The Reason Why Trading Currencies Is Now The Most Difficult Since Lehman

Feel like trading FX has become next to impossible, with massive, gaping bid-ask spreads, strange “tractor beams” at key technical point in major pairs, completely unexpected stop loss runs, and - of course – central banks behind every corner? Don’t worry, you are not alone. According to Bloomberg, that’s precisely the case as “it hasn’t been this difficult to trade currencies since the collapse of Lehman Brothers Holdings Inc. shook markets worldwide.”

The difference between the price at which traders are willing to buy and sell major currencies has widened to the most since the 2008 financial crisis, according to data from JPMorgan Chase & Co. (JPM) bid-ask spreads have expanded even as the amount of trading climbed amid the most foreign-exchange volatility in over a year.

JPMorgan Chase’s measure of bid-to-ask spreads is about 18 percent, the highest since 2009. The gauge is calculated by dividing the gap between the prices at which traders are willing to buy and sell currencies, by the mid-point between the two.

The problem is that while it is not as expensive to trade as it was after Lehman collapsed, traders now have to contend not only with momentum ignition algos which trade in a very haphazard, utterly irrational way to catch as many traders offside as possible (the exchanges selling the stops data to the highest HFT bidder does not help), but also with even more irrational central banks, which one day promise one thing, only to turn around the next day and blow up everyone who believed them.
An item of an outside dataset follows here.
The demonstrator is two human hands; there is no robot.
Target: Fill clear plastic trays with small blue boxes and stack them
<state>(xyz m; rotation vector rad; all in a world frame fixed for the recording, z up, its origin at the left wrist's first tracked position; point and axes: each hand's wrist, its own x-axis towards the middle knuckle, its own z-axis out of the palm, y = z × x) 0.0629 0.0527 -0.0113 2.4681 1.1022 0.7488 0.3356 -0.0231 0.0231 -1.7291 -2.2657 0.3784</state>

From Bloomberg: The root of the illiquidity is surprise central-bank policy actions, led by the Swiss National Bank’s decision last month to drop its currency’s peg to the euro. Traders are less willing to make wagers as prices swing, with the franc surging 15 percent versus the shared currency and the Canadian dollar dropping 6.7 percent versus its U.S. counterpart since the start of the year.